Mathematically, I should have one equation for each variable. There's only one but I forget how to solve an equation that has an answer of 3 OR 13...

either i need more variables or i need less equations

yeah i need another pointer

 

[Number2Pencil]

What I make the 60kohm resistor R1 (or another unknown)...

that way I could have two equations with two unknowns. Is this the correct way to approach this problem?

 

[Gokul43201]

Yes, that would be one way to fix it. To solve a problem with n independent boundary values, you need n independent parameters.

 

[Number2Pencil]

Good, cause it worked. I got R1 = 10k ohm and Rf = 120k ohm which give me the correct gain(s). Thank you so much I appreciate all the help this forum gives me.

But out of curiousity, you said that's "one" way to solve it. got another trick up your sleeve?

 

[AlephZero]

But out of curiousity, you said that's "one" way to solve it. got another trick up your sleeve?

There are a huge number of ways you could design the circuit within the constraints you are given. For example this is a completely different idea which doesn't need any algebra to figure it out.
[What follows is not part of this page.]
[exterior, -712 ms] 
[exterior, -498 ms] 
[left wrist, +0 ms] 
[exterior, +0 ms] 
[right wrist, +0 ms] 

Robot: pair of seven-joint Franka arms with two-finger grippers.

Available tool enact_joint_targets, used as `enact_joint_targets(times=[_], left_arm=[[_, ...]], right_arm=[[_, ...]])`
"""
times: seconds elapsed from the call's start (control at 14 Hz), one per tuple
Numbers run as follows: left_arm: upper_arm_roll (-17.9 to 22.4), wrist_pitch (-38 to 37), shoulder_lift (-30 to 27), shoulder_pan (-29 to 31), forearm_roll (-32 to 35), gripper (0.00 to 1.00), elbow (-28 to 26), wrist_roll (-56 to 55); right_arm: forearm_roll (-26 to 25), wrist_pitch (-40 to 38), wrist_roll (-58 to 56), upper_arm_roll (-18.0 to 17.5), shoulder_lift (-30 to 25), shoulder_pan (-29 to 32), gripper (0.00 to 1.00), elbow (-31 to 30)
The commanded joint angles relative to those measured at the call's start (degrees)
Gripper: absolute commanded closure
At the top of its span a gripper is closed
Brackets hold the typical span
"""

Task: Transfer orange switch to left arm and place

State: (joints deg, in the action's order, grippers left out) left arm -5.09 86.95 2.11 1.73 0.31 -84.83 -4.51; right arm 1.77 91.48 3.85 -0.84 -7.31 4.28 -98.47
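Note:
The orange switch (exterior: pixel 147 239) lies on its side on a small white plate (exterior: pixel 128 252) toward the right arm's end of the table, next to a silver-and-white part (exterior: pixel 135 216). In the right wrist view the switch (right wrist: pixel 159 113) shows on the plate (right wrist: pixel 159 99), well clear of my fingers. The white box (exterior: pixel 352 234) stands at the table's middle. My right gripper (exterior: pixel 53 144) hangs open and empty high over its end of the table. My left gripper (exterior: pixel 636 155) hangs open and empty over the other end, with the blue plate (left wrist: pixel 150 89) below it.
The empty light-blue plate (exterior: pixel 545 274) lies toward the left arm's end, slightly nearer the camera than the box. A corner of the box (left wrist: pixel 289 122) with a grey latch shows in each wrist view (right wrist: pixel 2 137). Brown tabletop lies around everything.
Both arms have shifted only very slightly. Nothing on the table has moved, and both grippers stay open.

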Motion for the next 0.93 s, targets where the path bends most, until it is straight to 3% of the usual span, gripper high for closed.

(Except its deliberately wrong because it has gains of -3 to -13, so its not a complete solution to your question!)

 

[berkeman]

(Except its deliberately wrong because it has gains of -3 to -13, so its not a complete solution to your question!)

Getting kind of sneaky there, are we?

 

[Gokul43201]

But out of curiousity, you said that's "one" way to solve it. got another trick up your sleeve?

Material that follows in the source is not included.